All recorded receptive fields for the eight animals used in this study were randomized and analyzed by an experienced blind observer. Receptive fields were quantified based on characteristic frequency, neuronal threshold, and receptive field bandwidths. Characteristic frequencies were defined as the tone frequency that evoked a reliable response at the lowest intensity level; neuronal thresholds were determined to be the minimum intensity level (in decibels SPL) that evoked a consistent neural response; last, receptive field bandwidths were obtained by measuring the tuning curve width in octaves at 5 dB SPL steps above neuronal threshold. Peristimulus time histograms (PSTHs) from all the responses to tonal stimulation at each recorded site were generated using a MatLab (Mathworks) custom program. The neuronal response strength was calculated as the maximum number of spikes per second within the PSTH and the noise level was defined as the mean spike rate 50 ms before tone presentation. The onset latency of a recording site was calculated as the elapsed time after acoustic stimulation in which neuronal activity reached 2 SDs above noise; the peak latency was defined as the elapsed time after acoustic stimulation in which the maximum number of spikes occurred; and the end latency was measured as the elapsed time after acoustic stimulation in which evoked activity returned to within 2 SDs of noise level. The possibility that the changes observed were a consequence of neuronal death rather than cortical deactivation was reduced by excluding from additional analysis records of neuronal activity that did not return to at least 70% of their original firing rate during the rewarm period. Characteristic frequency and thermal cortical maps were constructed by generating Voronoi tessellations (Fig. 1C) (Kilgard and Merzenich, 1998). A two-tailed unpaired Student t test was used for all statistical comparisons in this study. The description of A1 response characteristics was accomplished by combining A1 recordings conducted in this investigation with previously published A1 response properties of eight separate animals (Carrasco and Lomber, 2009a,b).

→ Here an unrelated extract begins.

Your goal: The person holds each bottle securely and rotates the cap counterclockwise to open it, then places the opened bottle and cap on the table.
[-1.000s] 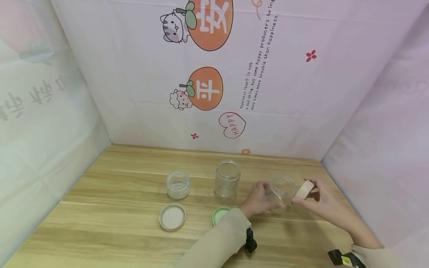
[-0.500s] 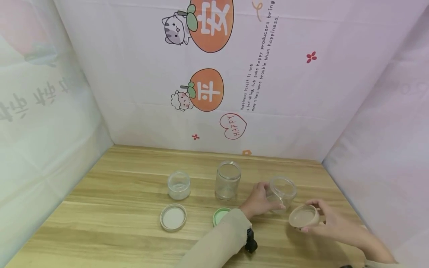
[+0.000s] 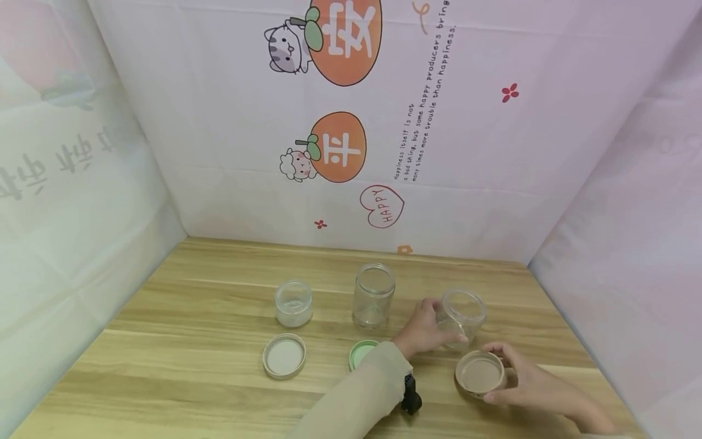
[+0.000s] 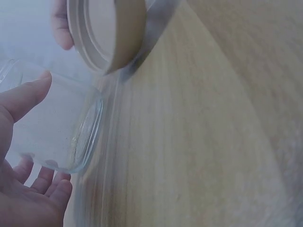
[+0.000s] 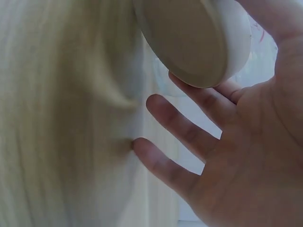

In two animals, an assessment of the cortical layer from which microelectrode recordings were made was conducted. Cats were perfused through the ascending aorta, with 0.1 m PBS for 5 min while the arterial system was infused with aldehyde fixatives (1.5% gluteraldehyde/1% paraformaldehyde in 0.1 m PBS) for 20 min. Subsequently, 10% sucrose in 0.1 m PBS was perfused for 5 min. The solutions were infused at a rate of 100 ml/min. Brains were photographed and placed in 30% sucrose in 0.1 m PBS until they sank. Coronal sections (50 μm thick) were cut and collected serially. Every fifth section was processed histochemically for the presence of cytochrome as we have done in the past (Payne and Lomber, 1996), and adjacent sections were stained using conventional methods for the presence of Nissl bodies.
The objective of this investigation was to assess the bidirectional functional contributions between A1 and A2 of the cat. The results are presented in six sections. First, general response characteristics of A1 and A2 neurons are described and compared. Second, effects of cortical cooling on neuronal activity are illustrated. Third, changes in response properties of A1 neurons during A2 cooling deactivation are examined. Fourth, changes in response properties of A2 neurons during periods of A1 cooling deactivation are reported. Fifth, effects of cooling deactivation on neurons tuned to the deactivated region of A1 or A2 are presented. Last, the relationship between response latency and magnitude of response change is examined.
Comparison of A1 and A2 response properties
Neuronal response characteristics were used to determine the borders of A1 and A2 in each experiment. A lack of tonotopy in the dorsal zone of auditory cortex (DZ) and A2 was used as an indicator of the dorsal and ventral limits to A1, respectively. In comparison, reversals in tonotopic representation anteriorly and posteriorly of A1 were used as border demarcations between A1 and the anterior auditory field (AAF), as well as A1 and the posterior auditory field (PAF) (Fig. 1A). In addition to variations in tonotopicity, the characteristically long response latencies of PAF neurons and fast responses of AAF neurons were used as markers of A1 borders. Similarly, tonotopicity and latency measures were used to delineate A2 borders.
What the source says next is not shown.